● Work item: Copy out the data exactly, leaving the pictures behind.

● Data provided:
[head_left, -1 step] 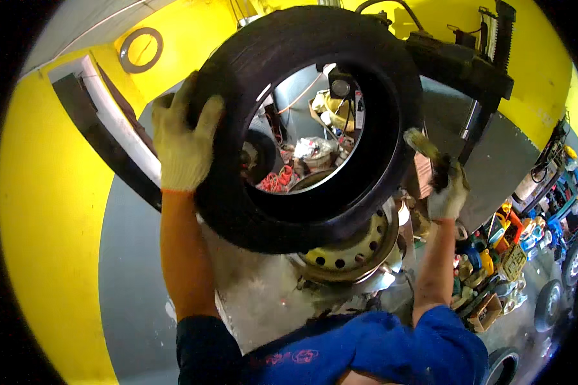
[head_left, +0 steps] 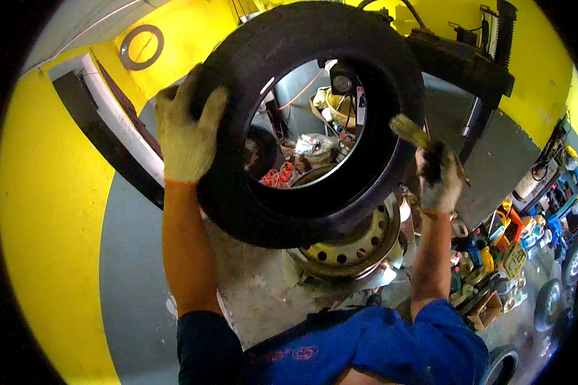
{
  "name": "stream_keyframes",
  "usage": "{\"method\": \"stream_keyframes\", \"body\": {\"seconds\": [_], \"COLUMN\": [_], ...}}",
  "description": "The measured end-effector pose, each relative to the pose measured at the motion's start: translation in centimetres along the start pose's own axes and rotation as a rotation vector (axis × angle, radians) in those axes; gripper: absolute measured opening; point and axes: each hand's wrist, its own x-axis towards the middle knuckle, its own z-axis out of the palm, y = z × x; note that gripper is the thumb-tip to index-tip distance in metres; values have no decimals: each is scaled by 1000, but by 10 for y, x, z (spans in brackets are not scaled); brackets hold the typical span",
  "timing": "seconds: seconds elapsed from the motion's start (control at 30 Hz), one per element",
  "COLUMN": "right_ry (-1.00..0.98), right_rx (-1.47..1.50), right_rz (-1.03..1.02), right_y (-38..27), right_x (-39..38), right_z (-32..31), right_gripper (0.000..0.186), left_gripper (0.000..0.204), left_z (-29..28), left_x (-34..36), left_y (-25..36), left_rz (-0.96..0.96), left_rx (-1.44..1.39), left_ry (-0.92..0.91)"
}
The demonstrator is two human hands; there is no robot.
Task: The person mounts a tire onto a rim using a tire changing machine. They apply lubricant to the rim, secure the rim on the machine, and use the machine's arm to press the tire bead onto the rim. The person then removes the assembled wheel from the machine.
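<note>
A black tyre (head_left: 327,35) without a wheel stands upright in front of me, its open middle facing me. Gripping its left side is my left hand (head_left: 187,144), in a cream knit glove, with the fingers over the tread. My right hand (head_left: 440,179), in a similar glove with dark stains, is closed around a brush (head_left: 410,131). The brush's pale bristles point left and lie in front of the tyre's right edge; whether they touch it I cannot tell. A yellowish steel wheel rim (head_left: 363,239) with round holes lies below the tyre, partly hidden by it.
The black arm of a machine (head_left: 456,61) reaches in at the upper right. Bottles, boxes and tools (head_left: 485,263) crowd the floor on the right, with several wheels beyond. Through the tyre's opening show red cord (head_left: 277,176) and a white bag (head_left: 315,146). A yellow and grey wall (head_left: 58,212) stands left.
My right hand has moved left and slightly up, bringing the bristles across the tyre's right edge. The tyre has risen slightly, with my left hand still on it.
</note>
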Motion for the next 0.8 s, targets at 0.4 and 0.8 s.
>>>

● Solution to the problem:
[head_left, -1 step] 
[head_left, +0 steps] 
{
  "name": "stream_keyframes",
  "usage": "{\"method\": \"stream_keyframes\", \"body\": {\"seconds\": [_], \"COLUMN\": [_], ...}}",
  "description": "The measured end-effector pose, each relative to the pose measured at the motion's start: translation in centimetres along the start pose's own axes and rotation as a rotation vector (axis × angle, radians) in those axes; gripper: absolute measured opening; point and axes: each hand's wrist, its own x-axis towards the middle knuckle, its own z-axis out of the palm, y = z × x; note that gripper is the thumb-tip to index-tip distance in metres; values have no decimals: each is scaled by 1000, but by 10 for y, x, z (spans in brackets are not scaled); brackets hold the typical span",
  "timing": "seconds: seconds elapsed from the motion's start (control at 30 Hz), one per element",
  "COLUMN": "right_ry (-1.00..0.98), right_rx (-1.47..1.50), right_rz (-1.03..1.02), right_y (-38..27), right_x (-39..38), right_z (-32..31), right_gripper (0.000..0.186), left_gripper (0.000..0.204), left_z (-29..28), left_x (-34..36), left_y (-25..36), left_rz (-0.96..0.96), left_rx (-1.44..1.39), left_ry (-0.92..0.91)"
}
The demonstrator is two human hands; there is no robot.
Task: The person mounts a tire onto a rim using a tire changing machine. They apply lubricant to the rim, secure the rim on the machine, and use the machine's arm to press the tire bead onto the rim. The person then removes the assembled wheel from the machine.
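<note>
A black tyre (head_left: 327,35) without a wheel stands upright in front of me, its open middle facing me. Gripping its left side is my left hand (head_left: 187,144), in a cream knit glove, with the fingers over the tread. My right hand (head_left: 440,179), in a similar glove with dark stains, is closed around a brush (head_left: 410,131). The brush's pale bristles point left and lie in front of the tyre's right edge; whether they touch it I cannot tell. A yellowish steel wheel rim (head_left: 363,239) with round holes lies below the tyre, partly hidden by it.
The black arm of a machine (head_left: 456,61) reaches in at the upper right. Bottles, boxes and tools (head_left: 485,263) crowd the floor on the right, with several wheels beyond. Through the tyre's opening show red cord (head_left: 277,176) and a white bag (head_left: 315,146). A yellow and grey wall (head_left: 58,212) stands left.
My right hand has moved left and slightly up, bringing the bristles across the tyre's right edge. The tyre has risen slightly, with my left hand still on it.
</note>
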Motion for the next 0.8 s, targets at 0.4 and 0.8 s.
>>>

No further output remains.